Activity =>
Return, word for word, only the lines of the data below that lie between the line with "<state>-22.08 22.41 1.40" and the line with "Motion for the", those two lines included.

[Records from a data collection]
|---|
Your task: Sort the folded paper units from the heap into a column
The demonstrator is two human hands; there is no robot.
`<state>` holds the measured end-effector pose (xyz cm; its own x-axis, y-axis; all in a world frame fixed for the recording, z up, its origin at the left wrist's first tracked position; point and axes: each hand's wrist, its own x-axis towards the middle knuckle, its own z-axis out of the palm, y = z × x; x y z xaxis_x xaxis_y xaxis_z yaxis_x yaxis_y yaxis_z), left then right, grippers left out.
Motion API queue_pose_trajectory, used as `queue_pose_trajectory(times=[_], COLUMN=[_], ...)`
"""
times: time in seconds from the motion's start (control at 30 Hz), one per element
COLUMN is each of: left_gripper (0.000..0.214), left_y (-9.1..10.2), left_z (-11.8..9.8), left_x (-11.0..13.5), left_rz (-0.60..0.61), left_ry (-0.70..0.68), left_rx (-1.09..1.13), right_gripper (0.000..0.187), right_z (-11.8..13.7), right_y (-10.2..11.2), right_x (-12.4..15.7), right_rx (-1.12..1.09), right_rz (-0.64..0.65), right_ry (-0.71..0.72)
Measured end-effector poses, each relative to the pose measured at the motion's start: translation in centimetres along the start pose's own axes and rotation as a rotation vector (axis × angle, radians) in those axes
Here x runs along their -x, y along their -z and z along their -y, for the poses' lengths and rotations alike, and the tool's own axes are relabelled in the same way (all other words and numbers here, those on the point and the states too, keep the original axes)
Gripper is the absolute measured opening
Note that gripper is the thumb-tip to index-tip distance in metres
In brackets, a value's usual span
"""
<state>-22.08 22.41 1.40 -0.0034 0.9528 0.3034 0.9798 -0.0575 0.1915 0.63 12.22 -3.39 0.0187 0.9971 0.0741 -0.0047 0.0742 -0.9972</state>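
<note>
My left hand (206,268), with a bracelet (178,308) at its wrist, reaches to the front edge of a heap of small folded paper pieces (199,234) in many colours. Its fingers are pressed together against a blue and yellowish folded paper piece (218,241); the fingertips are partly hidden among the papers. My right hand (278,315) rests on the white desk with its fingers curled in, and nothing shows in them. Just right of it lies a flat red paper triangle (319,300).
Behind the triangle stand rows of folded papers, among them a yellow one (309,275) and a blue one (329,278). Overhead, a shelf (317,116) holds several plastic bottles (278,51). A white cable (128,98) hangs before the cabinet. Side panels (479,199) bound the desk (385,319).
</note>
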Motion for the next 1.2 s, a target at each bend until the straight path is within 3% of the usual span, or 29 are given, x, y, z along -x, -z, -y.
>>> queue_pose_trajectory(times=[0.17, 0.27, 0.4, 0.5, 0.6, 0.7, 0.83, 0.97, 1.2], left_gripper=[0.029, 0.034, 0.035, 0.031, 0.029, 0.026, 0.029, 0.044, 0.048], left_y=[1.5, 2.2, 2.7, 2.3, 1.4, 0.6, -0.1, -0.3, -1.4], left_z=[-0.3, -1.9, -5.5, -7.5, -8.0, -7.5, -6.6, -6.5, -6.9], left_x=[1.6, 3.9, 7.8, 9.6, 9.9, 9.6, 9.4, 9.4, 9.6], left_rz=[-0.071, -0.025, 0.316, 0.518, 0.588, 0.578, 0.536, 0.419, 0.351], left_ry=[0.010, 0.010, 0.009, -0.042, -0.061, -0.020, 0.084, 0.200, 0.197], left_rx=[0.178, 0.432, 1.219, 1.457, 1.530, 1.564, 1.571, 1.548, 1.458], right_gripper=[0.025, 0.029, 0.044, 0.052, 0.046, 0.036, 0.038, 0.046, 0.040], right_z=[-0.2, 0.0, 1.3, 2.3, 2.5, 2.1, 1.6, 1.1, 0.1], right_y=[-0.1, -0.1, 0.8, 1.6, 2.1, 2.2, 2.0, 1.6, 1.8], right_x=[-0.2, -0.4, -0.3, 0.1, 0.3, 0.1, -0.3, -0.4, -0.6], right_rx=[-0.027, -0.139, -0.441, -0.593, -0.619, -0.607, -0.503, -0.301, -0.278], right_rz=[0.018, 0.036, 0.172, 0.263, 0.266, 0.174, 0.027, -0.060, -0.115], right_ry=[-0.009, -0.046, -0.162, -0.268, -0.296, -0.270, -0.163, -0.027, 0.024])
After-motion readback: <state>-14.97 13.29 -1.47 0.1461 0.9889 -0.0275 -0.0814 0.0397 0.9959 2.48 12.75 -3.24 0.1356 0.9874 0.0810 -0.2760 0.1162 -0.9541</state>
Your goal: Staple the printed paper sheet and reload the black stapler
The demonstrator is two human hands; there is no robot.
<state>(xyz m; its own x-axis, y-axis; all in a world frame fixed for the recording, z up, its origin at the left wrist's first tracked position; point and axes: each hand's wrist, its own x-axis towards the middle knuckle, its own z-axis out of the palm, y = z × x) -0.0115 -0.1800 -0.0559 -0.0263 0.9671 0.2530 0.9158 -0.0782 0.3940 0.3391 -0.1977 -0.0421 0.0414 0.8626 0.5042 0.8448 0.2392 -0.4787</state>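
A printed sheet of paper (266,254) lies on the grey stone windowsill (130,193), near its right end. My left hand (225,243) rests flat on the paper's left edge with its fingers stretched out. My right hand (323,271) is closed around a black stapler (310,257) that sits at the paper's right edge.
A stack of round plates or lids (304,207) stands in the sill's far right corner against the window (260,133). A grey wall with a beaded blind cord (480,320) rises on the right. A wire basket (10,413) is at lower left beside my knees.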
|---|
Finished task =>
<state>-22.08 22.41 1.40 -0.0034 0.9528 0.3034 0.9798 -0.0575 0.1915 0.63 12.22 -3.39 0.0187 0.9971 0.0741 -0.0047 0.0742 -0.9972</state>
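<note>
My left hand (206,268), with a bracelet (178,308) at its wrist, reaches to the front edge of a heap of small folded paper pieces (199,234) in many colours. Its fingers are pressed together against a blue and yellowish folded paper piece (218,241); the fingertips are partly hidden among the papers. My right hand (278,315) rests on the white desk with its fingers curled in, and nothing shows in them. Just right of it lies a flat red paper triangle (319,300).
Behind the triangle stand rows of folded papers, among them a yellow one (309,275) and a blue one (329,278). Overhead, a shelf (317,116) holds several plastic bottles (278,51). A white cable (128,98) hangs before the cabinet. Side panels (479,199) bound the desk (385,319).
</note>
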Motion for the next 1.2 s, a target at each bend until the straight path is within 3% of the usual span, or 29 are given, x, y, z along -x, -z, -y.

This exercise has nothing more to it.